= Lumiere Press =

Lumiere Press is a private press located in Toronto, Ontario, Canada, specializing in photography. Founded in 1981, Lumiere Press publishes books that are letterpress printed and hand bound. The press is owned and run entirely by Michael Torosian, who learned bookmaking in the 1970s, and is described as, "...the very definition of a one-man band... writer, photographer, curator, designer, typesetter, publisher, printer."
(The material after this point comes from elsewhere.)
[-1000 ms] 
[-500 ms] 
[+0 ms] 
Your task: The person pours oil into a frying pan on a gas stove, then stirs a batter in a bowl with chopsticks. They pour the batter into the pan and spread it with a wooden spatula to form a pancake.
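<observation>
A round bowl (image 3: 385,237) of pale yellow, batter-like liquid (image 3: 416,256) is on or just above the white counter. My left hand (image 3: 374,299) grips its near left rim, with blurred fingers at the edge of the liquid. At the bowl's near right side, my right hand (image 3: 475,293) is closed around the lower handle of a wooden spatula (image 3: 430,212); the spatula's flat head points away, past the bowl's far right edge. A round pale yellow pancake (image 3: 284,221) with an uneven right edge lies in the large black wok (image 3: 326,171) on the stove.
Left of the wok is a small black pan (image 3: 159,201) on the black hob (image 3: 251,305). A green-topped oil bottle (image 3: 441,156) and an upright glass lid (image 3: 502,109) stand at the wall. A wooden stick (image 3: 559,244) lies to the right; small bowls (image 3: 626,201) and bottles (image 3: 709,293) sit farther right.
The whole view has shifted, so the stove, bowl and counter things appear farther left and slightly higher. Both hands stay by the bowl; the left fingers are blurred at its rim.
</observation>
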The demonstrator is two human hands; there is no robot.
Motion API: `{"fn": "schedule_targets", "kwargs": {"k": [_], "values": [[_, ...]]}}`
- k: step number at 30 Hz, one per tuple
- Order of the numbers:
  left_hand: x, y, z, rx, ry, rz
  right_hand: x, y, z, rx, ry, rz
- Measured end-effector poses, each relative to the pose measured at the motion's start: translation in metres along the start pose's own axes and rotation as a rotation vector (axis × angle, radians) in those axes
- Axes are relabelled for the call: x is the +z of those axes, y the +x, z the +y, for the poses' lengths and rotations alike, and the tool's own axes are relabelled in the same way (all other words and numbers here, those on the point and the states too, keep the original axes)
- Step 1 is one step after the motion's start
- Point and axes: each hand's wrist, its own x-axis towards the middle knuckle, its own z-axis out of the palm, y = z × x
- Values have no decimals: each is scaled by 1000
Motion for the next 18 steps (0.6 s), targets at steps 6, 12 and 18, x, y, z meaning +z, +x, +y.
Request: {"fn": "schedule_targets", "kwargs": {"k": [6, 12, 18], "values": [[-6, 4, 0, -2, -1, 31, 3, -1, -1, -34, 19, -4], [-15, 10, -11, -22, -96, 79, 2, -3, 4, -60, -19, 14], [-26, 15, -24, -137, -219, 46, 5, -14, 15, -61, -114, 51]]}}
Lumiere Press is the only private press exclusively publishing photography books in Canada. The shop's first printing press was acquired in 1981, and the first book, Edward Weston: Dedicated to Simplicity, was published in 1986. To date, the press has published twenty-one limited edition books, on photographers such as, Edward Weston, Paul Strand, Edward Steichen, Frederick Sommer, Lewis Hine, Edward Burtynsky, Gordon Parks, as well as Torosian's own photographic work. Produced in editions of 50-300, often commissioned by galleries or institutions, the books have been acquired by both private collectors and over 150 public institutions (many with standing orders), including the Museum of Modern Art, Thomas Fisher Rare Book Library, International Center of Photography, National Gallery of Canada, Victoria and Albert Museum, New York Public Library; J. Paul Getty Museum, and George Eastman House.

The books have been recognized for design and production excellence, including the "Fifty Books of the Year" award from the American Institute of Graphic Arts (AIGA), the George Wittenborn Memorial Book Award for Excellence in Art Publishing, and a succession of awards from the Alcuin Society.